It's not that the Republicans couldn't pass the AHCA, but that they didn't want to.
It is difficult to just repeal the ACA, which is why the Republicans went from a repeal-only to a repeal-and-replace approach. The AHCA was what Trump and Ryan wanted to use as replacement, but it was widely unpopular among Republican and Democratic politicians as well as the US population in general.
From the NYT article you linked:
House Republican leaders, facing a revolt among conservatives and moderates in their ranks, pulled legislation to repeal the Affordable Care Act
The unpopularity of the Republican health care bill has been shown in a number of polls:
It is also easy to agree to vote to repeal when you know that you can't. Those previous votes were not held to actually change policy, but to send out a signal that all Republicans disapprove of the Affordable Care Act.
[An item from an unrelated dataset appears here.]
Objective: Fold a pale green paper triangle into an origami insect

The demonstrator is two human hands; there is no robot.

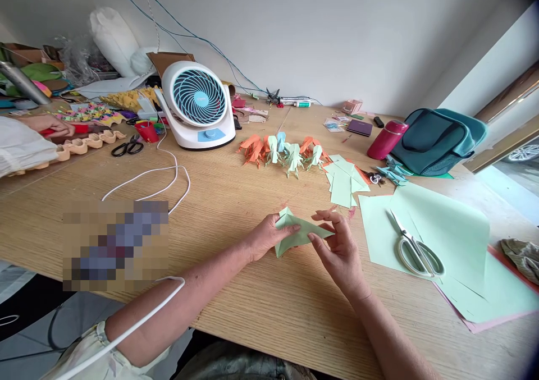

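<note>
A folded piece of pale green paper is held just above the wooden table, between both hands. My left hand grips its wide end, with the thumb lying on top. My right hand is at the narrow, pointed end on the right; its thumb presses the near edge and the fingers curl round the tip. Behind the hands stand several folded paper figures in orange, light green and blue. Cut green paper pieces lie in a loose pile to their right.
White-handled scissors rest on large green sheets at right. Behind are a pink bottle and teal bag. A white fan, black scissors and another person's hand are at left. A white cable crosses the table.
</note>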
But not all Republicans – and especially their voters – approve of the new plan, so voting for it is a lot more difficult.
The party was also divided on why they dislike the new bill. The Freedom Caucus thought that the bill did not go far enough:
More conservative members, led by the House Freedom Caucus, were angry that the bill left some of the Affordable Care Act’s insurance regulations in place. Those regulations, they suggested, would keep premiums from falling further ― although the precise relationship between each of these regulations and actual premiums is murky.
And other Republicans thought that the bill went too far:
More moderate members, many of them from Democratic-leaning states and states that used Affordable Care Act money to expand Medicaid, worried that the bill would take away insurance coverage from too many people ― and that, if premiums really did come down, they would do so only by increasing out-of-pocket costs for people who held on to their coverage.